PSCI coherency with cache off

ARM-software / tf-issues

Issue tracking for the ARM Trusted Firmware project

37 stars 16 forks source link

PSCI coherency with cache off #605

Open glneo opened 6 years ago

glneo commented 6 years ago

Hello all,

This issue is a continuation of my pull request here: https://github.com/ARM-software/arm-trusted-firmware/pull/1451 And so is also related to this issue https://github.com/ARM-software/tf-issues/issues/451

The pull request was closed until I could root cause the locking issue I was having. I think I may now know the cause.

When a PSCI cpu_on call is made we take a lock: https://github.com/ARM-software/arm-trusted-firmware/blob/master/lib/psci/psci_on.c#L63. Next, on the starting core's boot path we execute this line with caches still off: https://github.com/ARM-software/arm-trusted-firmware/blob/master/lib/psci/psci_common.c#L291. The data .parent_node is on the same cache-line as the lock. As these accesses have mismatched shareability attributes, then according to the ARMv8 ARM (latest version CA) we need to perform the following:

• Each PE that accesses the Location with a cacheable attribute performs a clean and invalidate of the
Location before and after accessing that Location.
• A DMB barrier with scope that covers the full shareability of the accesses is placed between any accesses
to the same memory Location that use different attributes.
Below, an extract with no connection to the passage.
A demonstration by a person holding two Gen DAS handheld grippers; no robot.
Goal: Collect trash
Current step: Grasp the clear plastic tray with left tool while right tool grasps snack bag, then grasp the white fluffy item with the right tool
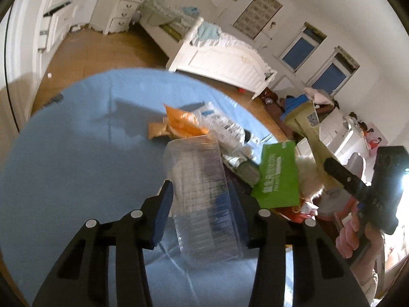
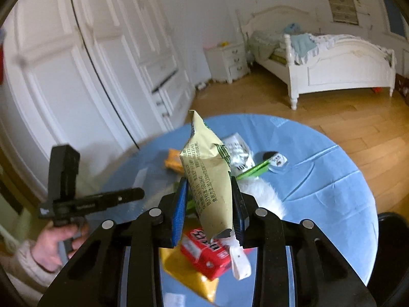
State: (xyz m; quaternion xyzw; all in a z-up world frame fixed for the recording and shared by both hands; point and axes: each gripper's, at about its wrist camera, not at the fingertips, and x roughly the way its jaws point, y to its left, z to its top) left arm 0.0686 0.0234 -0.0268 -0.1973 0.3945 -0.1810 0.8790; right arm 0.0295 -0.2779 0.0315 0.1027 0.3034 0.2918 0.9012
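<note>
Where blue round table (image 2: 319,168) stands: wood floor (image 2: 345,117), white bed (image 2: 340,71).

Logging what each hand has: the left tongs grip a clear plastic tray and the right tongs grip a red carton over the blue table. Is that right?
Not quite. The right tongs grip a beige snack pouch, as the right wrist view shows; the red carton lies below on the blue table. The left tongs do grip the clear plastic tray.

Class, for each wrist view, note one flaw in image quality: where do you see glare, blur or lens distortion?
Left wrist view: blown-out glare at the right edge, motion blur on the clear plastic tray. Right wrist view: fisheye bends the wardrobe doors into curves; the beige packet stays fairly sharp.
</note>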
We do neither of these from either PE, and so coherency is not guaranteed.

Solutions include:

Performing the required cache maintenance operation and barriers at each location accessed before cache is enabled. This would be prohibitively expensive.
Move all pre-cache accessed memory to the tzfw_coherent_mem section. Caches are enabled rather late, this may include a lot of data.
Split out coherency setup from early_platform_setup and do that early so all platforms can enable caches early.

Andrew

soby-mathew commented 6 years ago

Hi Andrew, The cpu_pwr_domain_node is only written to when all the CPUs are in the same coherency domain and have the same memory attributes. As you have ponted out, the starting core's boot path reads the parent node from the same data structure before enterting the coherency domain. Since it is a read, it is unlikely that this will result in incoherent data.

Now the problem with the spin_lock being accessed by a running PE during this time. This is a different location from parent but due to cache line granularity, these may exist in the same cache line. The point where the starting CPU accesses the spin_lock, it is in the same coherency domain and has the same memory attributes as the running PE. So it is unlikely that the spin_lock will fail in its exclusivity here.

If I can understand your problem better, is there some data corruption happening or is it the case that the starting CPU is accessing the cm_context before it has been initialized properly ?

As an experiment, you could move the spin_lock from the cpu_pwr_domain_node struture and make it a global array in psci_on.c. The cpu_on and on_finish code has to be modified to access this global spin_lock array variable. This will also remove the mixed attribute accesses which you have referred to. Let us know whether that has any effect on your issue.

glneo commented 6 years ago

Since it is a read, it is unlikely that this will result in incoherent data.

This is what I thought, but turns out some platforms still lose coherency.

So it is unlikely that the spin_lock will fail in its exclusivity here.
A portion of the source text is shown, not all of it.